The Houghtones of LSE were the third group to take to the stage, and they opened with a fantastically original idea. The theme of radio jingles cleverly ran through their first number. They opened with the BBC Radio 2 jingle, segueing into Queen’s Radio Gaga, Ignition (Remix), and even Beethoven’s fifth symphony combined with When I Get You Alone, Robin Thicke number based on a sample of A Fifth of Beethoven by Walter Murphy, before ending on the ‘This Is Heart’ jingle. In that fantastic introduction – complete with a William and Kate parody – they established themselves as having a fantastic sense of humour, great stage presence, and fantastic, simple, but extremely effective arrangements. They clearly enjoy a good medley and so I was already sold, but then their next number, an arrangement of Simon and Garfunkel’s Bridge Over Troubled Water that borrowed elements of Aretha Franklin’s version of the song, really brought the good stuff, combining a brilliant soloist with an arrangement that was both subtle, pretty, powerful and full on. Their set culminated in a mash-up of We Are Young by fun. and Take A Walk by Passion Pit. This is definitely a group to look out for.

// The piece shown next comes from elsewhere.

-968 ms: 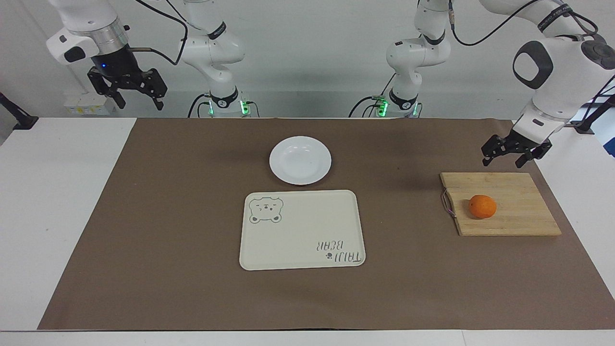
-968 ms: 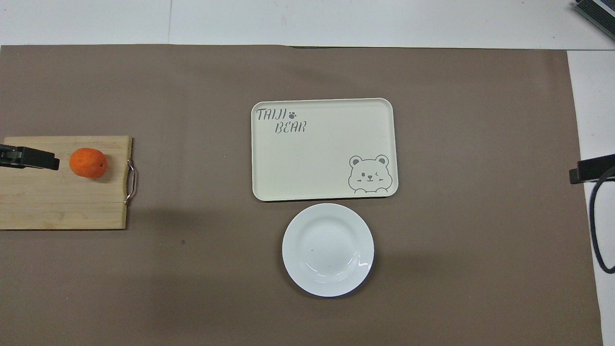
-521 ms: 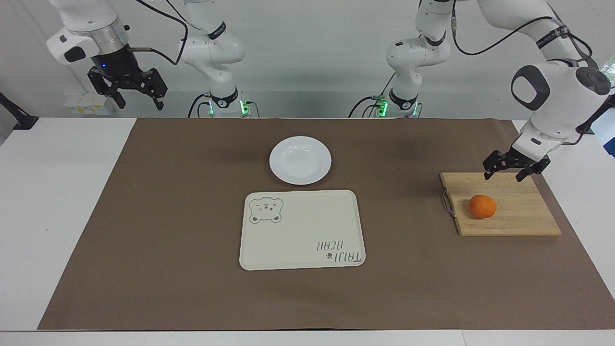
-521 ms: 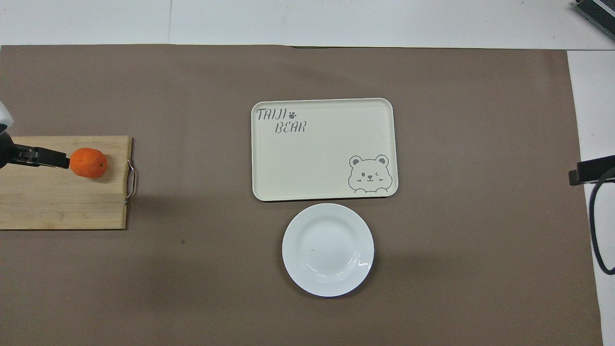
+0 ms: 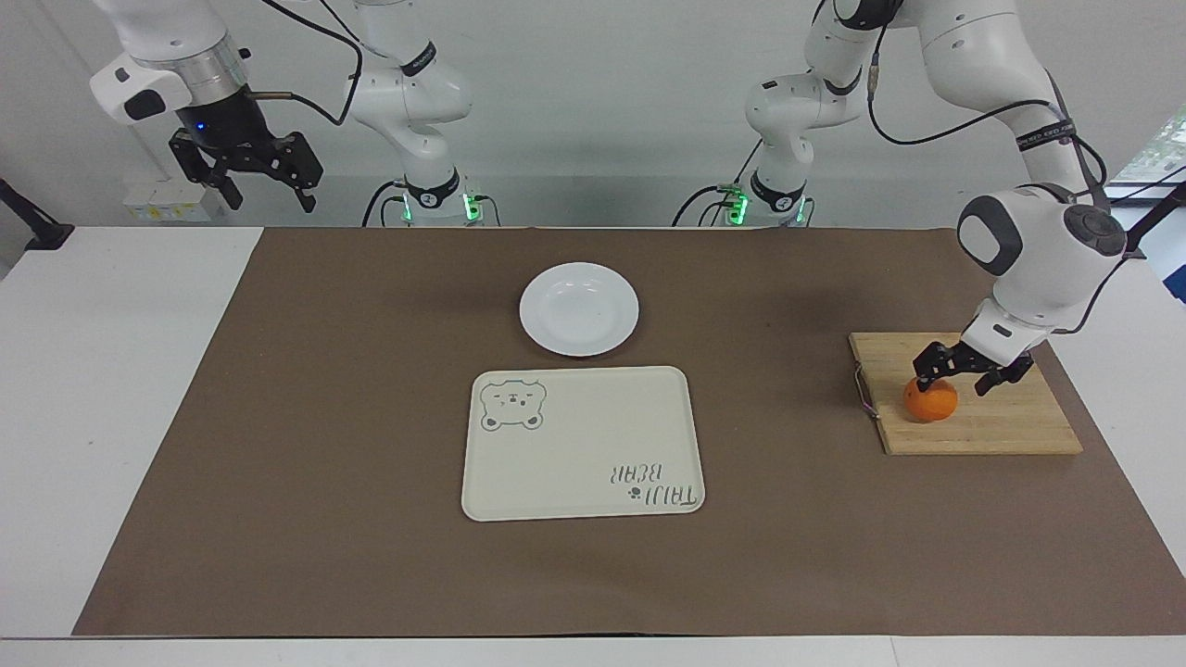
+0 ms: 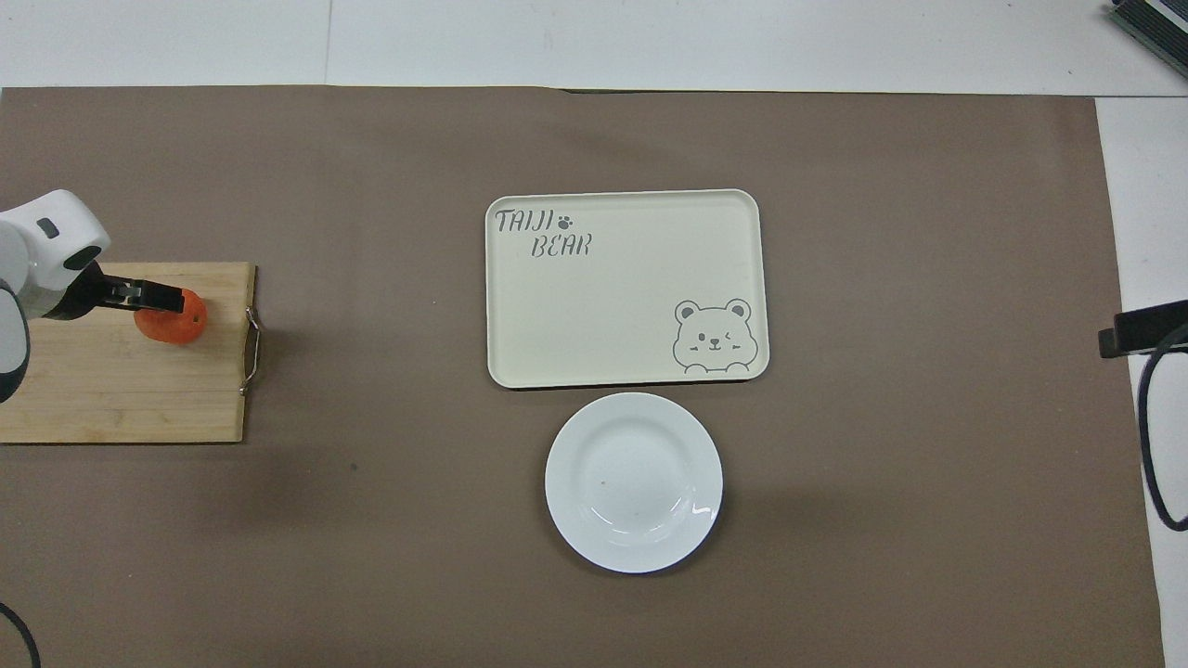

And now, time for something completely different. Vive of Guildhall School of Music took to the stage next, and we simply were not prepared for them. With a distinct lack of choreography, they were not what you might usually expect from an a cappella group competing at VF-UK, but the fact of the matter is, they simply don’t need to conform, the music speaks for itself. I’m struggling to know where to begin, but let it suffice to say that I am in love with Vive. As individuals they all have fantastic voices with Soprano Emily Danworth’s heavenly tone beautifully piercing the blend (though we would be remiss to forget Sam Robson’s beautiful falsetto). They opened with Your Motivation, an original by group founder, James Rose. I had always thought that it would be hard to keep the attention of an audience with an original song in this sort of competition, but Vive were captivating, and the judges recognised this, later awarding them this song the ‘Outstanding Arrangement’ award for its beautiful use of melody. Though Your Motivation was fantastic, for me it was their next song Somewhere from the musical ‘West Side Story’, arranged by alto Sam Robson that really showed what they could do with a beautifully complex arrangement, rich in crunchy, almost-dissonance. Their set ended with a stunning rendition of the spiritual Honour Honour. Vive brought a certain relaxed cool, and an absurdly high level of musicality to their set, and watching them was an absolute pleasure.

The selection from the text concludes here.